<<<<

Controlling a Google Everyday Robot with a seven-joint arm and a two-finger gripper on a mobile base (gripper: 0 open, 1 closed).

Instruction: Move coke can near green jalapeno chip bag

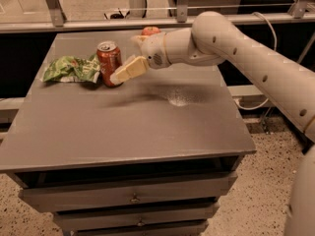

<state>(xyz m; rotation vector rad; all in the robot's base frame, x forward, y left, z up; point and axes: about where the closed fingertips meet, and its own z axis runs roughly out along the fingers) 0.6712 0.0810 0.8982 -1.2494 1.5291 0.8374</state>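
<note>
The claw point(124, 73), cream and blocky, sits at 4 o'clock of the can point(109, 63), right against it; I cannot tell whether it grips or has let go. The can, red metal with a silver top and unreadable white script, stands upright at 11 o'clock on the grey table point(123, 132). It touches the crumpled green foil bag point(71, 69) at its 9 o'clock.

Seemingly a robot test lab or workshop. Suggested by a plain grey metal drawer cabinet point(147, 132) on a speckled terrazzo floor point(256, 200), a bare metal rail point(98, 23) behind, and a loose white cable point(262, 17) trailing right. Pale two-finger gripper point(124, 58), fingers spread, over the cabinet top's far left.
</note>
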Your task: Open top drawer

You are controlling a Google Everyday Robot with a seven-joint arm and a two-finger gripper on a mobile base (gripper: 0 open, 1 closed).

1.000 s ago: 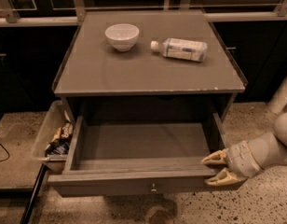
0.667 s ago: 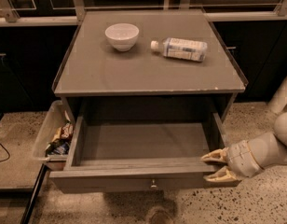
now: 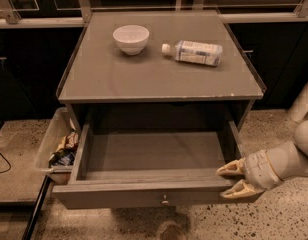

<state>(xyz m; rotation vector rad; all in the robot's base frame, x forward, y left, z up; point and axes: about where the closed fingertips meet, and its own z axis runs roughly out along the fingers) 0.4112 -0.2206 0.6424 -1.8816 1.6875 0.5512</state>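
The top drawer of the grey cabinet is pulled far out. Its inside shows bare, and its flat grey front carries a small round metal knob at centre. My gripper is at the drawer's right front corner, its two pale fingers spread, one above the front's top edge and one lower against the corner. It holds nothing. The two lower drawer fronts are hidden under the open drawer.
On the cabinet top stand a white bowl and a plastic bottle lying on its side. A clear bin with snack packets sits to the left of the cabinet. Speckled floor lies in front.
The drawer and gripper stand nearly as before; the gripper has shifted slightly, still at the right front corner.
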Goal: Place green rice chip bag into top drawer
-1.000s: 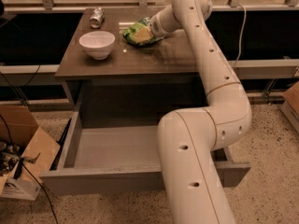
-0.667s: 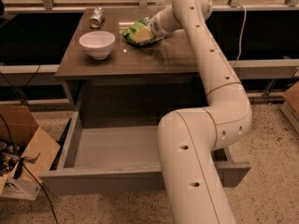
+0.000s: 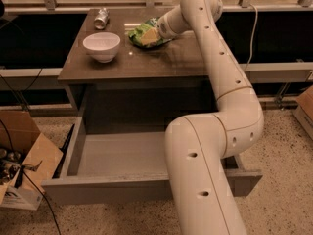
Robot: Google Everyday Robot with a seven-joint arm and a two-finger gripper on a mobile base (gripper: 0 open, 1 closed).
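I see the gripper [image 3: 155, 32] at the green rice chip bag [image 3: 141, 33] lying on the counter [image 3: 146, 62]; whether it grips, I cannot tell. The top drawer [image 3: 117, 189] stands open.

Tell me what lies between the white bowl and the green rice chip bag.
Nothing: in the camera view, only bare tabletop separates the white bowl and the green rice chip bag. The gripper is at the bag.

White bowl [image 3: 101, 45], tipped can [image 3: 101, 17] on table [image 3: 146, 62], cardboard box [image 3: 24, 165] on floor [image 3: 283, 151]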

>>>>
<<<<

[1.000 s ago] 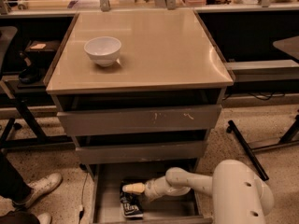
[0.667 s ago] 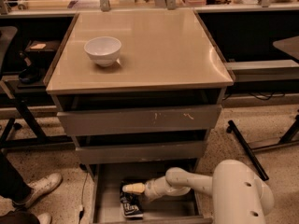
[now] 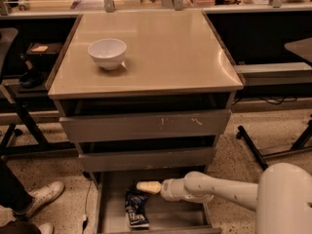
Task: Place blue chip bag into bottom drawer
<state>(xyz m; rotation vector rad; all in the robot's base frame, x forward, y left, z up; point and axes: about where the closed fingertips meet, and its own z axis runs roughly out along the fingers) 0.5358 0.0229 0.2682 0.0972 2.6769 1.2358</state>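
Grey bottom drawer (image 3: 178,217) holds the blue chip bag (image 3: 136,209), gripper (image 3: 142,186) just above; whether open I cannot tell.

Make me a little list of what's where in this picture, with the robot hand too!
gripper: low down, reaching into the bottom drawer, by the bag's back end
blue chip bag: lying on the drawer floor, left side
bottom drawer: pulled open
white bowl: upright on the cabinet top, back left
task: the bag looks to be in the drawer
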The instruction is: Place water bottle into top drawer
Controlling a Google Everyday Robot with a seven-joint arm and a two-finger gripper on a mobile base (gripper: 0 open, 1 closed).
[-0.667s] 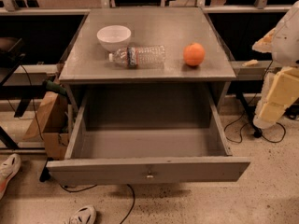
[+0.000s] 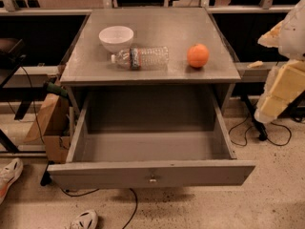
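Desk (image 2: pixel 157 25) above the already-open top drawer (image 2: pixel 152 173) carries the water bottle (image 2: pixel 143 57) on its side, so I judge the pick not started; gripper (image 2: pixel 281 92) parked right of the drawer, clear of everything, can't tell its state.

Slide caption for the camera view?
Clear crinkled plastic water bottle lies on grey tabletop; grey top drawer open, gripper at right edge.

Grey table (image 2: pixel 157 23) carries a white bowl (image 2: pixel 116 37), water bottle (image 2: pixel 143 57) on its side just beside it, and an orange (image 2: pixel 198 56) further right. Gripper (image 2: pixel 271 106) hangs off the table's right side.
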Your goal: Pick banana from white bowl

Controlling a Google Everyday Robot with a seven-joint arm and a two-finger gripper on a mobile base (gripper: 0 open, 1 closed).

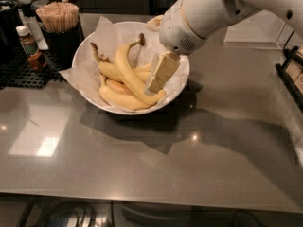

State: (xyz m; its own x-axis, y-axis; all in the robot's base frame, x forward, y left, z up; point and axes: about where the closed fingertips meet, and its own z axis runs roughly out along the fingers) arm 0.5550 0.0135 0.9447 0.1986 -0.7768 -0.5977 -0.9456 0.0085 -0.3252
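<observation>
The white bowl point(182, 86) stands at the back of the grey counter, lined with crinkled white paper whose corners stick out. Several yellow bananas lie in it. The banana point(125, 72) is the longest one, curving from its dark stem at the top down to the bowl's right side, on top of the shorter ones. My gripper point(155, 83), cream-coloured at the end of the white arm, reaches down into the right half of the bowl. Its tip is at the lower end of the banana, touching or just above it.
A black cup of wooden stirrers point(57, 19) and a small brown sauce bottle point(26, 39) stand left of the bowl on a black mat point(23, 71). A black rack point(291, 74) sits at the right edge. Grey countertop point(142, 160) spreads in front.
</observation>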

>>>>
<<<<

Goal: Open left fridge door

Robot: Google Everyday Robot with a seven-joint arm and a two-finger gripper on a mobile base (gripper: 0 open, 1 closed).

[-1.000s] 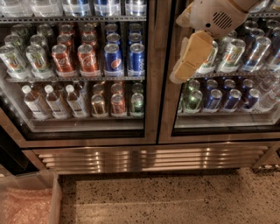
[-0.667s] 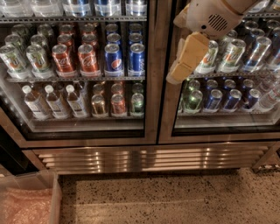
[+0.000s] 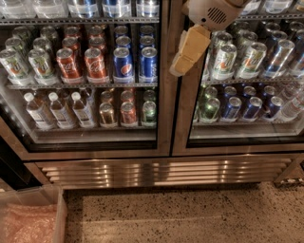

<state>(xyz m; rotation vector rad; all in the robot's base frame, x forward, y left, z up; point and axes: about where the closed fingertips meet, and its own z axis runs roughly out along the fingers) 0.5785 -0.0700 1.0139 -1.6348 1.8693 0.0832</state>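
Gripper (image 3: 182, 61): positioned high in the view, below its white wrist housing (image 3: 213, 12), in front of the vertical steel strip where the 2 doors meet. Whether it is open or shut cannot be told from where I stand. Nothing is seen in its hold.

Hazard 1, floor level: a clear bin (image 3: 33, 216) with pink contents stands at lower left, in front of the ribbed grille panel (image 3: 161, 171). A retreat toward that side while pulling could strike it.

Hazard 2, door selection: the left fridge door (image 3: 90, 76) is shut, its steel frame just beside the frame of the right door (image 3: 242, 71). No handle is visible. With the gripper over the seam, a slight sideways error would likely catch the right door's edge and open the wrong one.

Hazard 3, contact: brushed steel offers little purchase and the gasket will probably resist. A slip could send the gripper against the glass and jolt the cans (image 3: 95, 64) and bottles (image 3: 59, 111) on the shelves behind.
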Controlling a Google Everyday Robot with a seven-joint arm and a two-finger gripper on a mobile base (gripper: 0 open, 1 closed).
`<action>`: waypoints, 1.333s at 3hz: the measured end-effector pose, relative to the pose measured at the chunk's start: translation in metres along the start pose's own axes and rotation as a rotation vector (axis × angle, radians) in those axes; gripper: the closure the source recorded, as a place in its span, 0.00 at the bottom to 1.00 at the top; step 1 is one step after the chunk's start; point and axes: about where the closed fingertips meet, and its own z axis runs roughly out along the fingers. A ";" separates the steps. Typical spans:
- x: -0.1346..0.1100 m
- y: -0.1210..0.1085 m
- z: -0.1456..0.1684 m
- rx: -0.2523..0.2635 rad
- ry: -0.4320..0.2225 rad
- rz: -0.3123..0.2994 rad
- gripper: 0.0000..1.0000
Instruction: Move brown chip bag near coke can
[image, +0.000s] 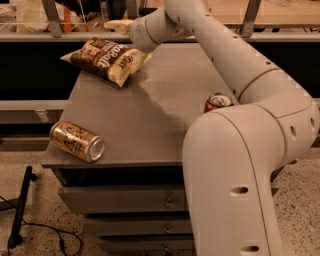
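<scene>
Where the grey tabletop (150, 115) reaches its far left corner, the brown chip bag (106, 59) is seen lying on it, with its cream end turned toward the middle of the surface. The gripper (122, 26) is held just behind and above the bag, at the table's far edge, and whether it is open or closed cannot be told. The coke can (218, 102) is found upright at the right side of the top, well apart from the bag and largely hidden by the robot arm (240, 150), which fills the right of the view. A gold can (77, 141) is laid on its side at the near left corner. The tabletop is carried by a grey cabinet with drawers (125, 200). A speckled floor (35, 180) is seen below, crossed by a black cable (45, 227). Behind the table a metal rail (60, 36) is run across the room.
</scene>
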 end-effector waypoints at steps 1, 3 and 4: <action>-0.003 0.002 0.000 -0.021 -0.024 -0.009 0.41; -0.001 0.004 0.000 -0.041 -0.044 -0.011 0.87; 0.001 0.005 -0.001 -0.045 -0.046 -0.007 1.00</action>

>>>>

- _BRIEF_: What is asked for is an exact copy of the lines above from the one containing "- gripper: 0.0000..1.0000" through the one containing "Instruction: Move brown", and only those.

- _TASK OUTPUT_:
- gripper: 0.0000..1.0000
Instruction: Move brown chip bag near coke can

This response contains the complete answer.